The "short note" Morgan refers to is by Kevin Winker and Jack J. Withrow:
Winker, K., & Withrow, J. J. (2013). Natural history: Small collections make a big impact. Nature, 493(7433), 480–480. doi:10.1038/493480b

They constructed a Google Scholar profile and collected papers that cite the University of Alaska Museum's bird collection (see here for full details). The h-score of this collection of papers is 42, which Winkler and Withrow note is "equivalent to an average Nobel laureate in physics". Here's the graph of citations over time:

Chart  1
It's a neat trick, if a little time consuming. But one advantage it has is that it puts collections on a similar footing to individual researchers. You could imagine asking the question "how much money would you spend supporting a researcher at this level?" How does this compare to the resources actually being spent?

One thing I hope will emerge from discussions like this is a desire to make specimens first-class citizens of the web, with stable identifiers that enable them to be cited in the same way we cite papers and, increasingly, data sets.

Thursday, May 02, 2013

GBIF data quality: visualising Mesibov's millipedes


Bob Mesibov (who has been a guest author on this blog) recently published a paper on data quality in in ZooKeys:

Mesibov, R. (2013). A specialist’s audit of aggregated occurrence records. ZooKeys, 293(0), 1–18. doi:10.3897/zookeys.293.5111

In this paper Bob documents some significant discrepancies between data in his
Millipedes of Australia (MoA) database and the equivalent data in the Atlas of Living Australia and GBIF (disclosure, I was a reviewer of the paper, and also sit on GBIF's science committee). This paper spawned a thread on TAXACOM, and also came up at the GBIF meeting I was at earlier this week.

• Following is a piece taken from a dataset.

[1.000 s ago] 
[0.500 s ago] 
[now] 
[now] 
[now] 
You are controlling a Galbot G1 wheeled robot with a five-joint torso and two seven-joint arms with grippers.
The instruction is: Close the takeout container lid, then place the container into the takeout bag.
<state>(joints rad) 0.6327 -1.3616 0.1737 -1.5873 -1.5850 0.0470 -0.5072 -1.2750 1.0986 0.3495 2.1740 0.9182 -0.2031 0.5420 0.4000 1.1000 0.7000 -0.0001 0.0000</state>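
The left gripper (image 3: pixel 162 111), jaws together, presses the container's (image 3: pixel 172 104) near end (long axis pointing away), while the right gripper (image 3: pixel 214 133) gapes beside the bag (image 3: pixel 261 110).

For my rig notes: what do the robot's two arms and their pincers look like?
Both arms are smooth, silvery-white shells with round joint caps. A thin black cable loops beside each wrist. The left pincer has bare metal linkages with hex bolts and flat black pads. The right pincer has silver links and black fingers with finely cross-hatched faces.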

One thing lacking from the discussion is a clear sense of just how big are the discrepancies between GBIF and MoA data, so I grabbed the data provided by Bob (http://dx.doi.org/10.3897/zookeys.293.5111.app and extracted the records where GBIF and MoA disagreed. I converted these to GeoJSON and threw them on Google Maps:

Mesibov2

You can see a live version here http://bl.ocks.org/rdmpage/raw/5501293/ (it can take a little while for the map to appear). I've connected the MoA and GBIF localities for the same occurrence by a straight line, and the the MoA records are encircled by an estimate of their uncertainty (for many records the circle is invisible at this scale).

There are some fairly spectacular discrepancies, and a lot of relatively small scale displacements of records. Does this matter? The answer to this question will depend on what people want to do with the data. You may regard the discrepancies as serious (certainly it's interesting that there are so many differences between the two data sets), or minor given the geographic scale. But visualising them at least makes it possible to form a judgement.